Get reconnected with yourself

People Pleasing Therapy for adults in Los Angeles, CA

TELEHEALTH THROUGHOUT CA, WA AND AL

You’ve always been the one people can count on.


You show up, you follow through, you make things easier for everyone around you.

It feels natural — maybe even like just who you are.

But lately there's a tiredness underneath it all, a low-grade resentment you can't quite place, and a growing sense that somewhere along the way you lost track of what you actually want.

You might recognize some of this:

  • Saying yes is automatic — saying no feels selfish, uncomfortable, or just too complicated

  • You're good at reading what others need and adjusting yourself accordingly

  • You work hard to keep the peace, avoid conflict, and make sure everyone around you is okay

  • You feel responsible for other people's emotions in a way that's hard to turn off

  • You give generously and consistently, but sometimes catch yourself feeling resentful and aren't sure why

  • When someone asks what you want, there's a pause — a genuine uncertainty about what the answer is

  • You've started to wonder who you are outside of what you do for other people

    This isn't a character flaw.

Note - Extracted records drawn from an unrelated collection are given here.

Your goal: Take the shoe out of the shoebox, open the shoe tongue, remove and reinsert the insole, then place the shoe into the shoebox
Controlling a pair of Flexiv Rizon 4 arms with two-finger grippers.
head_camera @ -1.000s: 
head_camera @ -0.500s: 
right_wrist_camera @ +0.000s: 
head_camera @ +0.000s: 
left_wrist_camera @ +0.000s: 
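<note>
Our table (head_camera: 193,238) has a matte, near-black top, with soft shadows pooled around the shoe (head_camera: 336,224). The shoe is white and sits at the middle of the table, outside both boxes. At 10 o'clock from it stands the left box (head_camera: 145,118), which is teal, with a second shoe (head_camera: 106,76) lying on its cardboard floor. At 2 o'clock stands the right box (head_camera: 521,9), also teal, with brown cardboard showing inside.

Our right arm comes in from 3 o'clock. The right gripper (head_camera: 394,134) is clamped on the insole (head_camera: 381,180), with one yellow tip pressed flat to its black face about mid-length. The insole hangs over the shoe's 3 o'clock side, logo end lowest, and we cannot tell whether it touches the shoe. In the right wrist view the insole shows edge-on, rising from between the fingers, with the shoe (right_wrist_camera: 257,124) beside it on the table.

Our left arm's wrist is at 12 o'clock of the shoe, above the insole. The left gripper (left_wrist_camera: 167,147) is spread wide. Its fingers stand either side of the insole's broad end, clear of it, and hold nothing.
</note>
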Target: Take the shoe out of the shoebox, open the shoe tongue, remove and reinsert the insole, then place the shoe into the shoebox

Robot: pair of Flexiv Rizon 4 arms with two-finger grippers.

The care you extend to others is real. But when giving feels compulsive rather than chosen, and when your own needs keep getting moved to the back of the line, something worth paying attention to is happening.

Here's what's happening underneath:

People pleasing isn't a personality type — it's a strategy.

At some point, likely early on, you learned that keeping others comfortable kept things safe.

That tuning into what people needed and responding to it was how you maintained connection, avoided conflict, or managed unpredictable environments. It worked.

The problem is that strategy didn't come with an off switch. What started as a way to navigate your world became a default way of moving through it — one that costs you more than you may realize.

So why hasn't it shifted?

Most people who identify as people pleasers have tried to simply do less — set a boundary, say no, prioritize themselves. And sometimes that works in the moment.

But the pull to over-give usually comes back, because the pattern isn't really about behavior. It's about what your nervous system believes will happen if you stop.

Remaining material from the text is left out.